Memang begitulah mereka. Kau tak
usah menyesali mereka. Anak-anak harus sangat sabar terhadap orang-orang
dewasa. (Pangeran Kecil, Hal. 24)
“Pangeran Kecil” dari Antoine de Saint-Exupery adalah salah satu dari
beberapa karya sastra yang tak segan saya baca berulang-ulang. Jumlah
halamannya sedikit, ceritanya, bagi saya, menakjubkan. Dengan alasan kedua,
saya pernah menghadiahkan “Pangeran Kecil” kepada dua orang. Yang pertama,
kawan saya. Yang kedua, kekasih saya. Saya hadiahkan mereka tahun 2011 (jika saya
tak salah ingat). Tapi hingga sekarang mereka berdua belum juga selesai membaca
“Pangeran Kecil”. Padahal saya hanya perlu 1-2 jam untuk menyelesaikan “Pangeran
Kecil” dalam sekali baca. Tapi, seperti baris yang saya kutip di atas, tak usah menyesali mereka. Saya pikir
mereka punya alasan atas belum juga menyelesaikan “Pangeran Kecil”.
Kawan saya, Hanz Sinelir, mendapat “Pangeran Kecil” sebagai hadiah atas
gelar sarjananya. Setelah mendapat gelar sarjana, Hanz bekerja (sambil
menyelesaikan kuliahnya di universitas lainnya. Iya, Hanz ini berkuliah di dua
tempat.) Ibarat tokoh dalam “Pangeran Kecil”, Hanz adalah Penyulut Lampu
sekaligus Geografer. Hanz sibuk “mematuhi” tuntutan-tuntutan dari pekerjaannya
serupa Penyulut Lampu yang setia menaati perintah untuk menghidup-matikan lampu
di planetnya. Ia juga masih harus berkutat dengan buku-buku besar layaknya Geografer.

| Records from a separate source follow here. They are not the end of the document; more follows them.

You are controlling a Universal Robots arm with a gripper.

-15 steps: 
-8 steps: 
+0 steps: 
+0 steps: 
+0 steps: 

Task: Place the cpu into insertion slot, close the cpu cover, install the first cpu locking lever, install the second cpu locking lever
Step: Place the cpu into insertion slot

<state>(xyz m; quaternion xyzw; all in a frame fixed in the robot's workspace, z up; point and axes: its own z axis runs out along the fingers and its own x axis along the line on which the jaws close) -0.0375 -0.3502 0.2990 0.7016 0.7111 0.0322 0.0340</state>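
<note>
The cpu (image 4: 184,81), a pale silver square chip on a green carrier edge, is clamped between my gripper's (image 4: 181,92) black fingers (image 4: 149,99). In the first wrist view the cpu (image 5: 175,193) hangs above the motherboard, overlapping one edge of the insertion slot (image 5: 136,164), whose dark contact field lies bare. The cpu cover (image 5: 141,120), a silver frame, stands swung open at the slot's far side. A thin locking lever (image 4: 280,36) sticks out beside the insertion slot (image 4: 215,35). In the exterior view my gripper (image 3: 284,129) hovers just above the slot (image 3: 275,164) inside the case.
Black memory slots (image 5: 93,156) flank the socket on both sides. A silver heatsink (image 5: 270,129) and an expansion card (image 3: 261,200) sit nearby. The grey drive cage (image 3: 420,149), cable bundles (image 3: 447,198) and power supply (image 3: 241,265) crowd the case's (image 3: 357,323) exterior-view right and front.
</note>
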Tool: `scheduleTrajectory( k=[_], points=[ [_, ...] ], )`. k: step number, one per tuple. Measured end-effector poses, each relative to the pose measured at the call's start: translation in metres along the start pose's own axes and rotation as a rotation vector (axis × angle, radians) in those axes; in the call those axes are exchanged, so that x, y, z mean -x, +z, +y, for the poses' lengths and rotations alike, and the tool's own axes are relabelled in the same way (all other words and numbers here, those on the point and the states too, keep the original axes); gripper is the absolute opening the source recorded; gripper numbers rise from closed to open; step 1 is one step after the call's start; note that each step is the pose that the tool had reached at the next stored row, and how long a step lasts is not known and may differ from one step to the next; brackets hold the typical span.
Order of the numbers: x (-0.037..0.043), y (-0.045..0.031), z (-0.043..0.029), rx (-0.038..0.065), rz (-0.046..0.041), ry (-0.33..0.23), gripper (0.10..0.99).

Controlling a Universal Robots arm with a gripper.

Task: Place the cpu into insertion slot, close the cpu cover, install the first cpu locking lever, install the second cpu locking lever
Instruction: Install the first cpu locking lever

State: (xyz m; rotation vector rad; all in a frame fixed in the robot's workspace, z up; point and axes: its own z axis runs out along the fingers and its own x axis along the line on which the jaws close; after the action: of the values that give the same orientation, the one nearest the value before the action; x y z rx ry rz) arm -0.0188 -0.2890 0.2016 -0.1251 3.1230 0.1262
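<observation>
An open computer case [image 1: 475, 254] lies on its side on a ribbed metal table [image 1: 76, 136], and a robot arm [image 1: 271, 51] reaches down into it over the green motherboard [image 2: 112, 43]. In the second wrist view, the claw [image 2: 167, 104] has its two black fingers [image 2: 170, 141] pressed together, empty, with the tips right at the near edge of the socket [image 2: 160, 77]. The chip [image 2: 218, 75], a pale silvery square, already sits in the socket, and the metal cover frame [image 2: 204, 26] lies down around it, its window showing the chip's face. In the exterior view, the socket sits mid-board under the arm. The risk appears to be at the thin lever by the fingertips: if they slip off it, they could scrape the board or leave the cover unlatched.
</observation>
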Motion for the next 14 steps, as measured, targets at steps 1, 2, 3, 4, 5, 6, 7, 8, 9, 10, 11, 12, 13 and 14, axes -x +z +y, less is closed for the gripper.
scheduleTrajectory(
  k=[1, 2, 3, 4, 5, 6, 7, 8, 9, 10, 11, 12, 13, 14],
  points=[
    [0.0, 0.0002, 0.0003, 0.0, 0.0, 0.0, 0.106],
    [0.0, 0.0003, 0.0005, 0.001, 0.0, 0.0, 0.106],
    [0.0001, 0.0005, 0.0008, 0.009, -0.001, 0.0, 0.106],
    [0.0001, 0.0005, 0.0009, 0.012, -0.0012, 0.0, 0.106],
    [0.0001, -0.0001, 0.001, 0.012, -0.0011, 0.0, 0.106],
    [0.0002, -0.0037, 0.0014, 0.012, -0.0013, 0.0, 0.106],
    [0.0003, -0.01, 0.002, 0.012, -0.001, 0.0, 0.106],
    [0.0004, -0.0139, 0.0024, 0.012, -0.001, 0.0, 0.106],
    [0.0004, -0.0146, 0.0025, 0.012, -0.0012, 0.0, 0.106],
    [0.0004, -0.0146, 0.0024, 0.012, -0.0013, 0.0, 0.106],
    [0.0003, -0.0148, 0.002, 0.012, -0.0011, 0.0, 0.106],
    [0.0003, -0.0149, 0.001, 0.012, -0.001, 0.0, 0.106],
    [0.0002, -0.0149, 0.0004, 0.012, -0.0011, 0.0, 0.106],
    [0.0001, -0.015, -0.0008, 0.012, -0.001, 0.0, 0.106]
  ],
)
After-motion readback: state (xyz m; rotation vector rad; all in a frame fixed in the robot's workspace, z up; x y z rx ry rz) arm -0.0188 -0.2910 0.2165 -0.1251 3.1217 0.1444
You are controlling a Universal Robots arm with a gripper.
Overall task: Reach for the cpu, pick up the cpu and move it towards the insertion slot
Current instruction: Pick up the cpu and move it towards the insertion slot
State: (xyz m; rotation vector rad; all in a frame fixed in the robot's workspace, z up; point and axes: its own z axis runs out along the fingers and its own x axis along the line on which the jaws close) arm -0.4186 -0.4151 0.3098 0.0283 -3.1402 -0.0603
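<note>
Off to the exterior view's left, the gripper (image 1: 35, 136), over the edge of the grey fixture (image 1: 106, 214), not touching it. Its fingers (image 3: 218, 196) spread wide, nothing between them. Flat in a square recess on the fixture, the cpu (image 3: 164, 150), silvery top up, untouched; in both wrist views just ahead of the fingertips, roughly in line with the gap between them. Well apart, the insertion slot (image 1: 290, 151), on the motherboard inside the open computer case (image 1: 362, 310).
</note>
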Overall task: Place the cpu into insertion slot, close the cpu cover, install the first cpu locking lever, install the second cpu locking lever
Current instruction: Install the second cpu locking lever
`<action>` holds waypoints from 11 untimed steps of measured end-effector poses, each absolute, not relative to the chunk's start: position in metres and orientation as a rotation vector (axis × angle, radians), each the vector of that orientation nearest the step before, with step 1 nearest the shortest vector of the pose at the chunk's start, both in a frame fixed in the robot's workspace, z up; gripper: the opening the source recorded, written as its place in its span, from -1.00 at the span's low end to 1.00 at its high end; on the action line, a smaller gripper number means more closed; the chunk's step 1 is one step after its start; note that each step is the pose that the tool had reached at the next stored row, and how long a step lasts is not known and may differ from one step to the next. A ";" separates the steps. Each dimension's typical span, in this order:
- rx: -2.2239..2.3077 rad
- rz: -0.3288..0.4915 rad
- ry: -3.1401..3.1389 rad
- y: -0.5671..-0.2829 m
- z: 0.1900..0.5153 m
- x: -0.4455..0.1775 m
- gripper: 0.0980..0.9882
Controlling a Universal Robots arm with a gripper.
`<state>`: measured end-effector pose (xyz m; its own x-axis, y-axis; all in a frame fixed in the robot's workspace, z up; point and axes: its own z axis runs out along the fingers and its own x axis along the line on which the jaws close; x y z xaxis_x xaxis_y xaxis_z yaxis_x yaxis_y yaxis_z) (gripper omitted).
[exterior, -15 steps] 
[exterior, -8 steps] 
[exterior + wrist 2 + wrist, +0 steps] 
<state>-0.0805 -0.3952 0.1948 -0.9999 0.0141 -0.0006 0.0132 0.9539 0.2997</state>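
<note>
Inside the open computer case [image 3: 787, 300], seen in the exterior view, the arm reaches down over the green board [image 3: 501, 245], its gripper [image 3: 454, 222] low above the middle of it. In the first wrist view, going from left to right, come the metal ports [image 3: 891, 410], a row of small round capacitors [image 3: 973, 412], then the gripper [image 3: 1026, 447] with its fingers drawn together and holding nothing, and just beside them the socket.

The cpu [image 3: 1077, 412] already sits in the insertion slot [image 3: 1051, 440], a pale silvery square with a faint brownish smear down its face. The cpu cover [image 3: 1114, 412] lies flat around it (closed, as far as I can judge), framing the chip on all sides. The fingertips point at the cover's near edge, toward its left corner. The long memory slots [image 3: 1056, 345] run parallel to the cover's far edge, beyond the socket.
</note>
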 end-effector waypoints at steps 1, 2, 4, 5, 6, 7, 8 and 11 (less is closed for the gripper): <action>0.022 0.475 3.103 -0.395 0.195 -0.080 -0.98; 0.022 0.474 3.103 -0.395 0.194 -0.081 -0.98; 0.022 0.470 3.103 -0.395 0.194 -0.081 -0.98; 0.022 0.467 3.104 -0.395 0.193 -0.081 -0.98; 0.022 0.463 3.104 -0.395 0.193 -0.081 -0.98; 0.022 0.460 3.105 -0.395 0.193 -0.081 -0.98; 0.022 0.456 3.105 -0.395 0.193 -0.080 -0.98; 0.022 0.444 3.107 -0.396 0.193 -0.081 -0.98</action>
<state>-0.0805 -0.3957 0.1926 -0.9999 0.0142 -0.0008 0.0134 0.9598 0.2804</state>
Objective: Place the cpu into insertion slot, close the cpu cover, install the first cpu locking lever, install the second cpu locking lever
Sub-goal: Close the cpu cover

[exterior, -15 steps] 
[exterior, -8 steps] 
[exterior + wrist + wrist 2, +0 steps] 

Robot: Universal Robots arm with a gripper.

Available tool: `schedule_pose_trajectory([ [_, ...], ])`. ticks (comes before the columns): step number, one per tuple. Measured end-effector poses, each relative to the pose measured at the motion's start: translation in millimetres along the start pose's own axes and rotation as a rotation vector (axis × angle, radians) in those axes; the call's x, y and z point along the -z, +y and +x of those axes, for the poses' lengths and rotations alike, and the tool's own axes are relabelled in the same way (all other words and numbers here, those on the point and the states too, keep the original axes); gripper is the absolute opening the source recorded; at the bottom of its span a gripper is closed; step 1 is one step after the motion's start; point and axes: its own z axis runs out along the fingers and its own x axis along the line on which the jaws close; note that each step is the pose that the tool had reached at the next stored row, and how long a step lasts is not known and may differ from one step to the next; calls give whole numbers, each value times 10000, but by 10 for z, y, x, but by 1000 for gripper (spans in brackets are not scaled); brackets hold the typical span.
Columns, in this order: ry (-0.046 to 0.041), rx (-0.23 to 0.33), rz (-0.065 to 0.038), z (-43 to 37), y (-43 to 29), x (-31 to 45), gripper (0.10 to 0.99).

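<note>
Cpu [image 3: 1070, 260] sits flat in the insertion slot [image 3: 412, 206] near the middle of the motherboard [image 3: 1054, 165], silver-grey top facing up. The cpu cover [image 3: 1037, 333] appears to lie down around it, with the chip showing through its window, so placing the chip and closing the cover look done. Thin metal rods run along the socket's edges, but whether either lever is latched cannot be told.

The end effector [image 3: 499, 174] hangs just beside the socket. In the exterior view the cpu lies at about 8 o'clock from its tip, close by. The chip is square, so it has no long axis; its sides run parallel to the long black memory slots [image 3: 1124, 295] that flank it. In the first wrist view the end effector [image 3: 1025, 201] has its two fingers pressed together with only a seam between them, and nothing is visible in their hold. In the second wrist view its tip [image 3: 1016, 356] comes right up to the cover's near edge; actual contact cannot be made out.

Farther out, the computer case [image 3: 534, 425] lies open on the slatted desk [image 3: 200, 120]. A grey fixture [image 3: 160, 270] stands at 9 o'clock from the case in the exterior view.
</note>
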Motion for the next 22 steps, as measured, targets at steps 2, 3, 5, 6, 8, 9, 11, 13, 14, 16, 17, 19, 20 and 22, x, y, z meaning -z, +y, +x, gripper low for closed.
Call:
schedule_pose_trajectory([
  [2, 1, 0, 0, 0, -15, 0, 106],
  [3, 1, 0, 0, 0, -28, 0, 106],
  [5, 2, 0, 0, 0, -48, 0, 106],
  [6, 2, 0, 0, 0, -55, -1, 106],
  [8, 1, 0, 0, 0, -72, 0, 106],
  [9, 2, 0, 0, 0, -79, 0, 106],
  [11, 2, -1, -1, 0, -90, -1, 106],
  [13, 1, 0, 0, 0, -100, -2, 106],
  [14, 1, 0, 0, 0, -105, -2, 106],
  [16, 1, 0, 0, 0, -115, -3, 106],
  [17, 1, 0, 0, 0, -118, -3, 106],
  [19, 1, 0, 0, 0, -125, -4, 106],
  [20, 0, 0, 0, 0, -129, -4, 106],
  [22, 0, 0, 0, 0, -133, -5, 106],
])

Kekasih saya lain lagi. Saya berikan “Pangeran Kecil” padanya di masa-masa
saya memilih untuk pergi dari hubungan kami. Saya pikir, kami sama-sama terluka
sebab keputusan saya. Sekarang, saat kami sudah bersama lagi, kami sering
berbagi tentang kehidupan masing-masing saat putus dulu. Kekasih saya berulang
kali bilang bahwa ia merasa kesepian di terlalu banyak malam. Saya lalu
membayangkan kalau ia pernah sibuk serupa Peminum. Yang ketika ditanya Pangeran
Kecil, “Kenapa kau minum?” menjawab “Untuk melupakan.” Tapi, selama itu (dan
sampai sekarang), kekasih saya juga berusaha keras agar serupa Geografer yang
sibuk menulis.
Dan jika mereka berdua sibuk begitu, sulit untuk tidak menganggap bahwa bagi
mereka menyelesaikan sebuah buku adalah perkara sepele. Apalagi sebab buku itu
tidak membantu apa-apa untuk menyelesaikan kesibukan mereka. Apalagi buku itu
berjudul “Pangeran Kecil”, yang ditulis dengan bahasa yang sederhana, yang ada
ilustrasi-ilustrasi serupa buku untuk anak-anak. Mungkin, bagi mereka “Pangeran
Kecil” terlalu sepele.
Aih, padahal saya memberikan “Pangeran Kecil” sebab saya bisa mengidentifikasikan
hubungan saya dengan mereka di “Pangeran Kecil”. Saya ingin Hanz tahu bahwa saya mengaitkan hubungan saya dengannya
seperti hubungan Pangeran Kecil dan Rubah. Bahwa bagian berikut:
“Aku ingin menjinakkanmu,” jawab
pangeran kecil, “tetapi aku tak punya banyak waktu. Aku harus mencari teman dan
belajar memahami banyak hal.”
“Kita hanya bisa memahami apa yang
telah kita jinakkan. Manusia tak lagi punya waktu untuk memahami segala hal.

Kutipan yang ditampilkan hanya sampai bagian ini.